My take on this is that Andrea wanted the doc charged with
Angelica’s drowning so she could put him away.”
Andrea was in a cell. Angelica
had fallen asleep in an office next door. Tomorrow, one would
be transferred to the Windham County jail and the other would
go home to a wholesome family life with dad and brother.
“Where was the little girl
all this time?” Dexter had a hard time digesting my story.
“Hidden by a friend nearby
believing some cockamamie excuse from Andrea. She embroidered
the plan with her own apparent murder when the drowning charge
didn’t work out. The chili dog guy was the schlemiel.”
“Just crazy what people come
up with,” Sam said. “Thanks, Mike.” This time I got a smile.
“Look at it this way, Sam.
You only have half as many bodies to look for now.”
I whistled my way down Main
Street, happy to be driving back to Newark. But a mosquito
bite still itched in the back of my mind. Something wasn’t
right—the setup was just too complicated.
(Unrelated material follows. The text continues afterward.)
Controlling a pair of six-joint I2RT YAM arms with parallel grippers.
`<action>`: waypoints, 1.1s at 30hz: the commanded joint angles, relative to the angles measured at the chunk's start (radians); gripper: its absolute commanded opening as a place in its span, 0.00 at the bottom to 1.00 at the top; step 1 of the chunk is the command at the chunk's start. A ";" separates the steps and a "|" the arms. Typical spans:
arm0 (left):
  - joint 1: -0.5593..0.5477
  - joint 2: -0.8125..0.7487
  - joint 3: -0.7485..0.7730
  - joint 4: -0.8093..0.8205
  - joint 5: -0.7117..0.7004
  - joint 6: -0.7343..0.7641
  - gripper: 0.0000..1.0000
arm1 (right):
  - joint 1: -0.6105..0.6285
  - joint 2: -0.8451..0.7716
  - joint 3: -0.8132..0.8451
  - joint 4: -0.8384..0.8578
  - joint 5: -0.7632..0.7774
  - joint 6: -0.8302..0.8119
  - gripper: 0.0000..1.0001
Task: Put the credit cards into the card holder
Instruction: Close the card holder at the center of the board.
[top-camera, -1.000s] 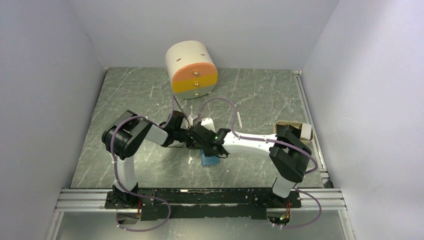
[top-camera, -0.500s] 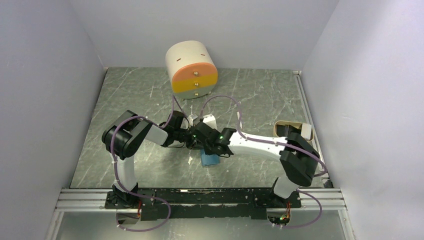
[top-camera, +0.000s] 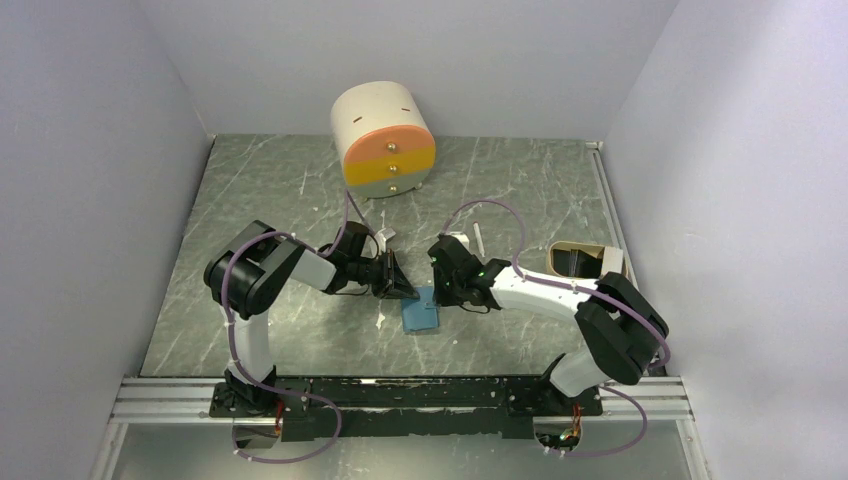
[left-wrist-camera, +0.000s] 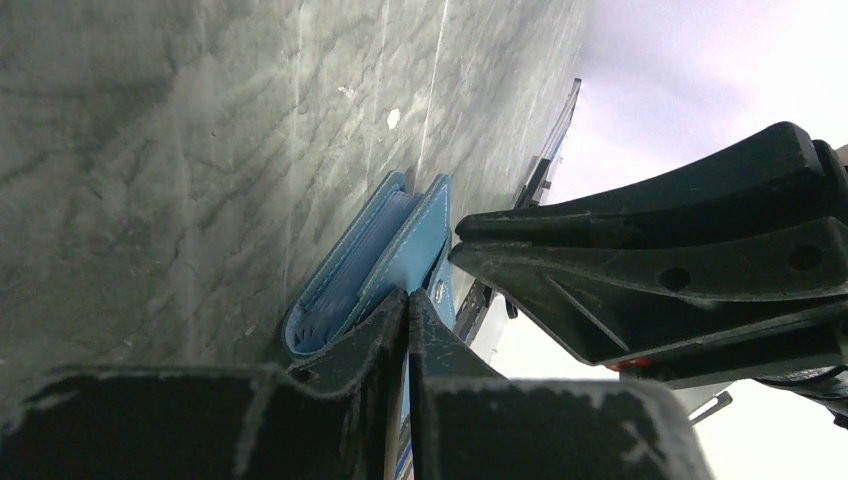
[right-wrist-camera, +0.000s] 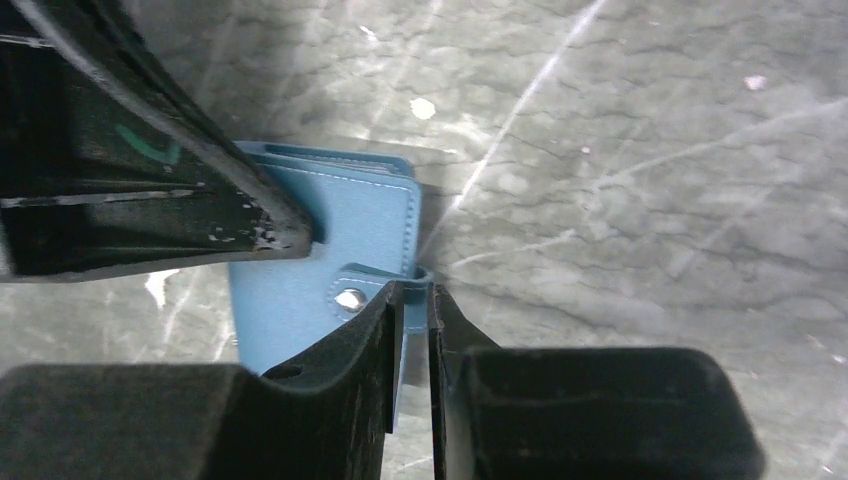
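The card holder (top-camera: 421, 314) lies on the table (top-camera: 280, 200) between the arms. The left gripper (left-wrist-camera: 407, 300) is pinched on one cover edge and the right gripper (right-wrist-camera: 412, 288) on the snap tab. Opening it cleanly likely calls for slow, opposed pulls (spine kept down).

Top view was bright, evenly lit from above; shadows on the table (top-camera: 260, 190) were faint. Wrist views were dimmer, near fingers (right-wrist-camera: 300, 410) dark and blurred; left view's right edge glared white.
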 joint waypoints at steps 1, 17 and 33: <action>-0.026 0.044 -0.014 -0.068 -0.042 0.035 0.12 | -0.019 0.002 -0.013 0.115 -0.109 0.011 0.19; -0.030 0.041 -0.014 -0.079 -0.050 0.037 0.12 | -0.042 0.046 -0.048 0.165 -0.227 0.014 0.16; -0.033 0.035 0.007 -0.103 -0.056 0.042 0.12 | -0.042 -0.010 -0.072 0.151 -0.230 0.032 0.17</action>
I pulled a brody
in the middle of the street and headed back up to Doc Bone’s
house in the woods.
The place was empty, unchanged
from the day I’d left Alexander. His book still anchored
the lawn chair. A big fat book called One Hundred Best Murder
Plots.
Alexander had done his research,
underlining page 247 about a case that cast blame on an innocent
man by faking his child’s drowning. Andrea had been the boy’s
best student.
My first question to the kid
should have been, “Are you the good twin or the evil twin?”